Problem requirements:
Write out every entry precisely as given, leaving the pictures out.

[Dataset items]
####################

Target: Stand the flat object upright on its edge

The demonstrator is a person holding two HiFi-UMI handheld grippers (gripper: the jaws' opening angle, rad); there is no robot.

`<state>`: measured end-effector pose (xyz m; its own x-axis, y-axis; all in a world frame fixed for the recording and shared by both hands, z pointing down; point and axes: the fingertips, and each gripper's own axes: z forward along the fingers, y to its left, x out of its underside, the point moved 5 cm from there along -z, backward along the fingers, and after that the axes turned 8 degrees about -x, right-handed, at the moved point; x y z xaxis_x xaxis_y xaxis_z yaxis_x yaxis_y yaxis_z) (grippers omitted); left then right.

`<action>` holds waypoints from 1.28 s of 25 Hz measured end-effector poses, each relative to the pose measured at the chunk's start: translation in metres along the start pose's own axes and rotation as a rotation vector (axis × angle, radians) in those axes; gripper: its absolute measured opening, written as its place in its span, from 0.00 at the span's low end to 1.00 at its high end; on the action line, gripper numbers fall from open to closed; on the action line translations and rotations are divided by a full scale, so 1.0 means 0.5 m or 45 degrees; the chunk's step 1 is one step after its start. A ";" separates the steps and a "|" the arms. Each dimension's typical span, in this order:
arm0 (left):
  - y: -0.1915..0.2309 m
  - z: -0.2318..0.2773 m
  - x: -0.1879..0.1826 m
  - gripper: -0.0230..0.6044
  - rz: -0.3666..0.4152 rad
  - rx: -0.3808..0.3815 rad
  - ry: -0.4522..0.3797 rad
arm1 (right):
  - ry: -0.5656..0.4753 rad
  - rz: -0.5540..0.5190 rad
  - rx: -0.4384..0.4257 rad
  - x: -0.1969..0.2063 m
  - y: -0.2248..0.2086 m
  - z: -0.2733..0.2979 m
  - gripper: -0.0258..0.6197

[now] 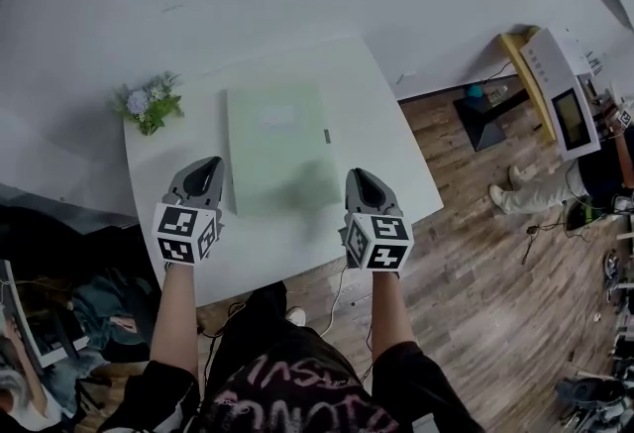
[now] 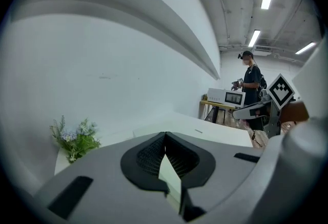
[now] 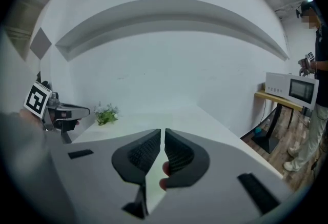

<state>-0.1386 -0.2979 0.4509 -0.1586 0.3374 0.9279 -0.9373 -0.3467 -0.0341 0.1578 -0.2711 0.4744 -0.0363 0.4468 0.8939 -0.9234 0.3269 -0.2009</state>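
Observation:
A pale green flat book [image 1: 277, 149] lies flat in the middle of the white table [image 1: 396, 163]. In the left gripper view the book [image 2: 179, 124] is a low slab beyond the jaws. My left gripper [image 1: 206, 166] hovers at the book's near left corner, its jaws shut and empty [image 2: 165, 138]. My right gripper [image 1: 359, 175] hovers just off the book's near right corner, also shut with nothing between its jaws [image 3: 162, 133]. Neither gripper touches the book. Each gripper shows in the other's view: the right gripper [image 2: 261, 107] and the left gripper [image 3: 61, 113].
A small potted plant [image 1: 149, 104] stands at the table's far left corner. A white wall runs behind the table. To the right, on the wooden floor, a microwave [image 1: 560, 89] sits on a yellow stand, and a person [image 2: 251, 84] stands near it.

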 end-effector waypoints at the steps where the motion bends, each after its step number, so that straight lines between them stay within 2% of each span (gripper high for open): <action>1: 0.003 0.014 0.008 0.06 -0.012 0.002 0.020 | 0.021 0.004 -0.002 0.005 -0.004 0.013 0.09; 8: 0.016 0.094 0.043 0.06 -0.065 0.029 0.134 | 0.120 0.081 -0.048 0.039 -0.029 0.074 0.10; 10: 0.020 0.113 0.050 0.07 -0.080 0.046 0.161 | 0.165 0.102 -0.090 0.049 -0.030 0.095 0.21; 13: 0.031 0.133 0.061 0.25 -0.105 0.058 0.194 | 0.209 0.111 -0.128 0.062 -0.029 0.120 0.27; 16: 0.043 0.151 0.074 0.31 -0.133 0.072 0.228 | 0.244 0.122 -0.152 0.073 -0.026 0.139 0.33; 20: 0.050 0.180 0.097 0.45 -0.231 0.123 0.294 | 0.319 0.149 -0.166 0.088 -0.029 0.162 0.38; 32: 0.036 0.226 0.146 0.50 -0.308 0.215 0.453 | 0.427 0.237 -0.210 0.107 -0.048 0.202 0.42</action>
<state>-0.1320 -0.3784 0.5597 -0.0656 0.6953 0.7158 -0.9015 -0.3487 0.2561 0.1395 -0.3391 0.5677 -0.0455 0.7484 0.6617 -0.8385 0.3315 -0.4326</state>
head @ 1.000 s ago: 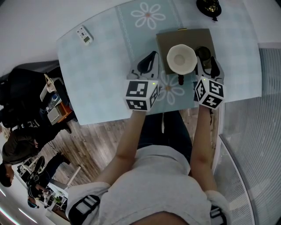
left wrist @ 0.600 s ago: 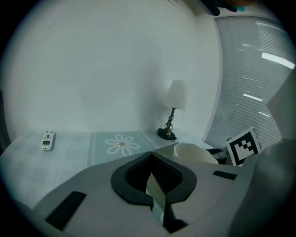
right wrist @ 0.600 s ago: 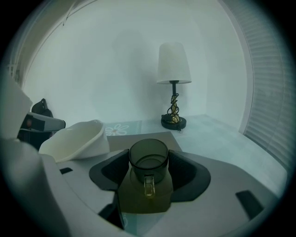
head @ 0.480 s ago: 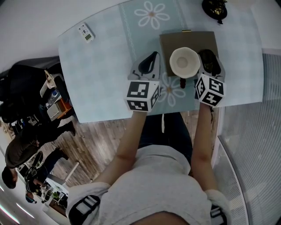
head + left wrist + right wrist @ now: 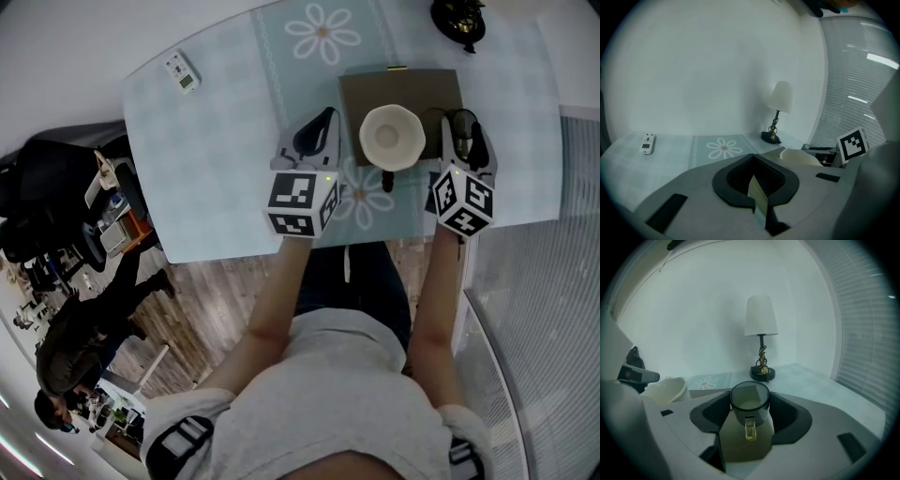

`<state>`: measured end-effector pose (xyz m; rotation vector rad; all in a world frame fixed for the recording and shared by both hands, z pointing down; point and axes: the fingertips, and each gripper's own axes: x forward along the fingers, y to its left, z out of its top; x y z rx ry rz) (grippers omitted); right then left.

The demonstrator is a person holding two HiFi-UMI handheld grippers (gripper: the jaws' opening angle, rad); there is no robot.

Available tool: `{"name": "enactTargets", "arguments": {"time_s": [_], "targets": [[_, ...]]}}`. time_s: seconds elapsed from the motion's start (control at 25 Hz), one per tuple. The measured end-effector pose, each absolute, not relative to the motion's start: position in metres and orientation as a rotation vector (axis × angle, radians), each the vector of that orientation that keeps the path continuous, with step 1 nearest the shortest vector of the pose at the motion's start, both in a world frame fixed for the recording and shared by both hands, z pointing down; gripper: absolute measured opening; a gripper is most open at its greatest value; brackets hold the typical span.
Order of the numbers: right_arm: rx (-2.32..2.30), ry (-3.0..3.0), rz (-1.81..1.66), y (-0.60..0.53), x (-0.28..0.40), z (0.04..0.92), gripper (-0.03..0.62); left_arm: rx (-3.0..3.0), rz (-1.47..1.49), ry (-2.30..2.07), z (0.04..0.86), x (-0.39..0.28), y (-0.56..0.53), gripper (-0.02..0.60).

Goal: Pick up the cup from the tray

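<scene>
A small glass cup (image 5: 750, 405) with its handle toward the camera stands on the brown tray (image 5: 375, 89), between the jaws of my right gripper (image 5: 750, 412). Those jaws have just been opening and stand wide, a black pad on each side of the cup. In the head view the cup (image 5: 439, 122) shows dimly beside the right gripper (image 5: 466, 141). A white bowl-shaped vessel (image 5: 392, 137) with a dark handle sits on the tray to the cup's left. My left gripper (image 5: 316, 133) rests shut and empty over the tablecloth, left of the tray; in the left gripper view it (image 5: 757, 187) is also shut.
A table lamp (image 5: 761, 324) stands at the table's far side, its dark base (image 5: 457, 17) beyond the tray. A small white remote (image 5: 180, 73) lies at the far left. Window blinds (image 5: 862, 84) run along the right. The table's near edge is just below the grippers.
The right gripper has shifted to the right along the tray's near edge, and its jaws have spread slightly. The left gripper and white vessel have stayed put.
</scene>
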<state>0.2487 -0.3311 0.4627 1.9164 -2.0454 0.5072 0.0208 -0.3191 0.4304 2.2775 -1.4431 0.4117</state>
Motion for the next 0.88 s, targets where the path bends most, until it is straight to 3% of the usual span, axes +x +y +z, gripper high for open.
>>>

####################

Exercise response:
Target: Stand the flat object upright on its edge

The demonstrator is a person holding two HiFi-UMI handheld grippers (gripper: the jaws' opening angle, rad); there is no robot.

`<state>`: measured end-effector pose (xyz m; its own x-axis, y-axis; all in a world frame fixed for the recording and shared by both hands, z pointing down; point and axes: the fingertips, and each gripper's own axes: z forward along the fingers, y to its left, x out of its underside, the point moved 5 cm from there along -z, backward along the fingers, and after that the axes turned 8 degrees about -x, right-handed, at the moved point; x y z xaxis_x xaxis_y xaxis_z yaxis_x yaxis_y yaxis_z) (grippers omitted); left then right.

`<action>` holds waypoints from 1.28 s of 25 Hz measured end-effector poses, each relative to the pose measured at the chunk's start: translation in metres along the start pose's own axes and rotation as a rotation vector (axis × angle, radians) in those axes; gripper: its absolute measured opening, written as its place in its span, from 0.00 at the span's low end to 1.00 at its high end; on the action line, gripper numbers fall from open to closed; on the action line translations and rotations are divided by a full scale, so 1.0 means 0.5 m or 45 degrees; the chunk's step 1 is one step after its start. A ";" separates the steps and a "|" the arms. Each dimension's typical span, in this order:
arm0 (left):
  - y: -0.1915..0.2309 m
  - z: -0.2318..0.2773 m
  - x: -0.1879..0.1826 m
  - gripper: -0.0230..0.6044
  - rz: -0.3666..0.4152 rad
  - rx: -0.3808..0.3815 rad
  - ry: -0.4522..0.3797 rad
arm1 (right):
  - ry: -0.5656..0.4753 rad
  - rz: -0.5540..0.5190 rad
  - rx: -0.4384..0.4257 rad
  - x: -0.1969..0.2063 m
  - y: -0.2248..0.2086 m
  - z: -0.2733..0.2979 m
  - gripper: -0.0258..0.6197

[now] 
[now] 
[now] 

<state>-0.1386 -0.2979 0.4509 -0.1586 0.3374 0.9279 -0.9373 -0.3467 -0.0341 0.1578 -0.2711 0.4744 -0.0363 0.4468 0.8939 -0.9234 0.3269 -0.2009</state>
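Observation:
A pale green flat book [image 1: 277, 149] lies flat in the middle of the white table [image 1: 396, 163]. In the left gripper view the book [image 2: 179, 124] is a low slab beyond the jaws. My left gripper [image 1: 206, 166] hovers at the book's near left corner, its jaws shut and empty [image 2: 165, 138]. My right gripper [image 1: 359, 175] hovers just off the book's near right corner, also shut with nothing between its jaws [image 3: 162, 133]. Neither gripper touches the book. Each gripper shows in the other's view: the right gripper [image 2: 261, 107] and the left gripper [image 3: 61, 113].
A small potted plant [image 1: 149, 104] stands at the table's far left corner. A white wall runs behind the table. To the right, on the wooden floor, a microwave [image 1: 560, 89] sits on a yellow stand, and a person [image 2: 251, 84] stands near it.
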
 end-effector waypoints at the steps where the motion bends, each after its step number, so that straight lines between them stay within 2% of each span (gripper high for open): <action>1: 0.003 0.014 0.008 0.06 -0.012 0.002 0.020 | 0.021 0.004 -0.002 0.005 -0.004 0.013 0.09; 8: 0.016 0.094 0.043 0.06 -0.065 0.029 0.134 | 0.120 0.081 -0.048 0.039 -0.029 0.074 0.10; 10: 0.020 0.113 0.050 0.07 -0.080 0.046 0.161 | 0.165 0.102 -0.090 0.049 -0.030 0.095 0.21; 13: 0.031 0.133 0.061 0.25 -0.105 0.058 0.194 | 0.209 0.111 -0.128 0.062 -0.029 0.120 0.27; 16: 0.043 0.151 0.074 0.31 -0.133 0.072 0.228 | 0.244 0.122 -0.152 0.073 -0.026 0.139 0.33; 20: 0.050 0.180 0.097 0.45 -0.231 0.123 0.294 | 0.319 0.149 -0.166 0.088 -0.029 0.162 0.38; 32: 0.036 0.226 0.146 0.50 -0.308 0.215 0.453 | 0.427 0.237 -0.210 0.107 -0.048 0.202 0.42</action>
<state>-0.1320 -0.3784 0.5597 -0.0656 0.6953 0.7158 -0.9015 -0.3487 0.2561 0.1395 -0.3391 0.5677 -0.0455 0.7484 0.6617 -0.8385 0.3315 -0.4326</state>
head @ 1.000 s ago: 
left wrist @ 0.600 s ago: 
right wrist @ 0.600 s ago: 
head @ 0.480 s ago: 
head + left wrist + right wrist @ now: 

`<state>`: measured end-effector pose (xyz m; rotation vector rad; all in a world frame fixed for the recording and shared by both hands, z pointing down; point and axes: the fingertips, and each gripper's own axes: x forward along the fingers, y to its left, z out of its top; x y z rx ry rz) (grippers omitted); right then left.

The demonstrator is a person holding two HiFi-UMI handheld grippers (gripper: the jaws' opening angle, rad); there is no robot.

Available tool: `{"name": "enactTargets", "arguments": {"time_s": [_], "targets": [[_, ...]]}}`. time_s: seconds elapsed from the motion's start (control at 25 Hz), one per tuple. The measured end-effector pose, each absolute, not relative to the motion's start: position in metres and orientation as a rotation vector (axis × angle, radians), each the vector of that orientation that keeps the path continuous, with step 1 nearest the shortest vector of the pose at the motion's start, both in a world frame fixed for the recording and shared by both hands, z pointing down; gripper: absolute measured opening; a gripper is most open at its greatest value; brackets hold the typical span.
Order of the numbers: right_arm: rx (-2.32..2.30), ry (-3.0..3.0), rz (-1.81..1.66), y (-0.60..0.53), x (-0.28..0.40), z (0.04..0.92), gripper (-0.03..0.62); left_arm: rx (-3.0..3.0), rz (-1.47..1.49), ry (-2.30..2.07), z (0.04..0.86), x (-0.39..0.28), y (-0.56..0.53), gripper (-0.02..0.60).

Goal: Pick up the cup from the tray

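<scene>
A small glass cup (image 5: 750, 405) with its handle toward the camera stands on the brown tray (image 5: 375, 89), between the jaws of my right gripper (image 5: 750, 412). Those jaws have just been opening and stand wide, a black pad on each side of the cup. In the head view the cup (image 5: 439, 122) shows dimly beside the right gripper (image 5: 466, 141). A white bowl-shaped vessel (image 5: 392, 137) with a dark handle sits on the tray to the cup's left. My left gripper (image 5: 316, 133) rests shut and empty over the tablecloth, left of the tray; in the left gripper view it (image 5: 757, 187) is also shut.
A table lamp (image 5: 761, 324) stands at the table's far side, its dark base (image 5: 457, 17) beyond the tray. A small white remote (image 5: 180, 73) lies at the far left. Window blinds (image 5: 862, 84) run along the right. The table's near edge is just below the grippers.
The right gripper has shifted to the right along the tray's near edge, and its jaws have spread slightly. The left gripper and white vessel have stayed put.
</scene>
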<state>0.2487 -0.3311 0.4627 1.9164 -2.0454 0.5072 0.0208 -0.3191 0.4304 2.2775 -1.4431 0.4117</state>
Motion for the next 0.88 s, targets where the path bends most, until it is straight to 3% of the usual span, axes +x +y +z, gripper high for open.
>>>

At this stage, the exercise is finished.